Each line of the data below containing "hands" needs to be listed.

═════ Input

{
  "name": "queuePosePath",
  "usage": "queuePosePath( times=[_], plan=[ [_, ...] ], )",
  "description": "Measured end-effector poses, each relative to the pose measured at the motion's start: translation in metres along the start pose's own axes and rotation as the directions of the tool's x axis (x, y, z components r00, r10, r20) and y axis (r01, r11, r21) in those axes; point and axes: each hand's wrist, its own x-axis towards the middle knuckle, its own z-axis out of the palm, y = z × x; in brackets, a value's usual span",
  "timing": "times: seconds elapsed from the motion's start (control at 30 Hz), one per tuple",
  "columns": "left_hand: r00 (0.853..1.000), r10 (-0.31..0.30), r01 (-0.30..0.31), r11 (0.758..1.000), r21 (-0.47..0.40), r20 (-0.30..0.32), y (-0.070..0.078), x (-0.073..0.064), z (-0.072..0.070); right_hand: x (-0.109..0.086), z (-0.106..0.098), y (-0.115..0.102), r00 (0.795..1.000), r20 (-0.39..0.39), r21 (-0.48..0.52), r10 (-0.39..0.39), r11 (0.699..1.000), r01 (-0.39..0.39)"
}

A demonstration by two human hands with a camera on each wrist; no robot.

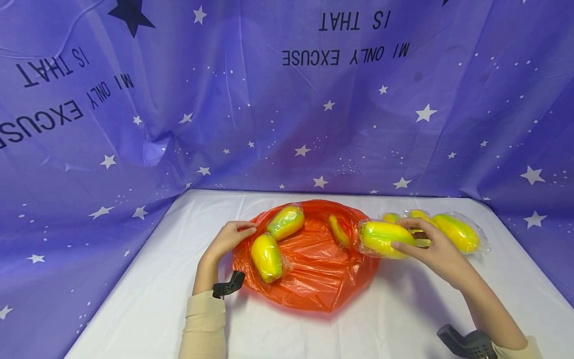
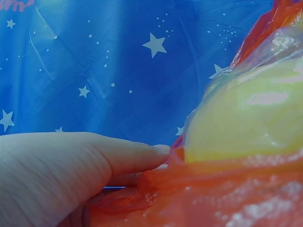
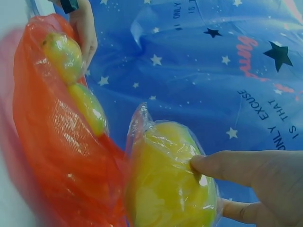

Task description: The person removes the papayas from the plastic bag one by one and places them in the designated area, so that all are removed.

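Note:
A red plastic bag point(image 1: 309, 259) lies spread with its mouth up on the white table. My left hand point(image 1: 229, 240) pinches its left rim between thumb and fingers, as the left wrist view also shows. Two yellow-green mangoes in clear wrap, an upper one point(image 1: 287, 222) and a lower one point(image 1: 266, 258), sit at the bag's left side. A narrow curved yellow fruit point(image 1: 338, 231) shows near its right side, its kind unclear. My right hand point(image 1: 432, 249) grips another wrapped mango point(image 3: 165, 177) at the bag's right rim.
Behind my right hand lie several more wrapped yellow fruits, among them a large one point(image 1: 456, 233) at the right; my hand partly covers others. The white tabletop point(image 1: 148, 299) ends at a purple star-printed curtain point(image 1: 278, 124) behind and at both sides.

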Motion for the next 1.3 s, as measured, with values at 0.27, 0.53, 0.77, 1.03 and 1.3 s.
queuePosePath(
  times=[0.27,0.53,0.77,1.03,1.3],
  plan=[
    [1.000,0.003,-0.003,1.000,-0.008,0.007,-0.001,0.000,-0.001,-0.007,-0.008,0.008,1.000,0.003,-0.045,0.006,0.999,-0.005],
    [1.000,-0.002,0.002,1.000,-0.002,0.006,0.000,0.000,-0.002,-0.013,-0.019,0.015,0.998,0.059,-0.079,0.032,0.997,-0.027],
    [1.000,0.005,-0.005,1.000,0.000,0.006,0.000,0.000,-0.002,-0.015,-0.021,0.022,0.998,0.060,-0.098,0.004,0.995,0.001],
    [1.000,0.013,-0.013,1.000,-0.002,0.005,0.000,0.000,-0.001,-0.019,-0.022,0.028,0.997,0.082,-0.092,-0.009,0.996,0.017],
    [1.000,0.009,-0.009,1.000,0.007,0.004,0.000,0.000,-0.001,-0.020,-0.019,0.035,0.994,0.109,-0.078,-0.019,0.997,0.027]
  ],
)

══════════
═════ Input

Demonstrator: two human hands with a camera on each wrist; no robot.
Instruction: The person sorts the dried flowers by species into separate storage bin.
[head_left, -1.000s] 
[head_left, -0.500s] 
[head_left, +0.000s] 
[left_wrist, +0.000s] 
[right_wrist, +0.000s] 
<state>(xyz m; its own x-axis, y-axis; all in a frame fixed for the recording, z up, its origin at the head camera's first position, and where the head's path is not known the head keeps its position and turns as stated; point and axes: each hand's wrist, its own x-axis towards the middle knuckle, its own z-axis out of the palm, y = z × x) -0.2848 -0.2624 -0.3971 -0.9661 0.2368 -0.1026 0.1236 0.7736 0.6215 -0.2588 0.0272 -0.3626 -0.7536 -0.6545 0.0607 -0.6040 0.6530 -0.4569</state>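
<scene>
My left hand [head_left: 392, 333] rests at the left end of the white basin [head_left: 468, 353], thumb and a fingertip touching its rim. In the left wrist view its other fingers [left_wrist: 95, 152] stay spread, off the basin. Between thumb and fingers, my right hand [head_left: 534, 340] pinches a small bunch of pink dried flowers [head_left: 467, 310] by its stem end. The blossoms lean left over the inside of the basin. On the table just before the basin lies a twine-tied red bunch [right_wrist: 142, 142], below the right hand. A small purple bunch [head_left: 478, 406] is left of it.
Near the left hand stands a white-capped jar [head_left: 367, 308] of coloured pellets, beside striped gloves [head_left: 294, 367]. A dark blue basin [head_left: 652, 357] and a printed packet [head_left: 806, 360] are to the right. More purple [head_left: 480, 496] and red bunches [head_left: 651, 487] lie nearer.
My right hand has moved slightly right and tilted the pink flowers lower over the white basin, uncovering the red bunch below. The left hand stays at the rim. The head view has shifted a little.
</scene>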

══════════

| Output for this exercise |
A demonstration by two human hands with a camera on each wrist; no robot.
Demonstrator: two human hands with a camera on each wrist; no robot.

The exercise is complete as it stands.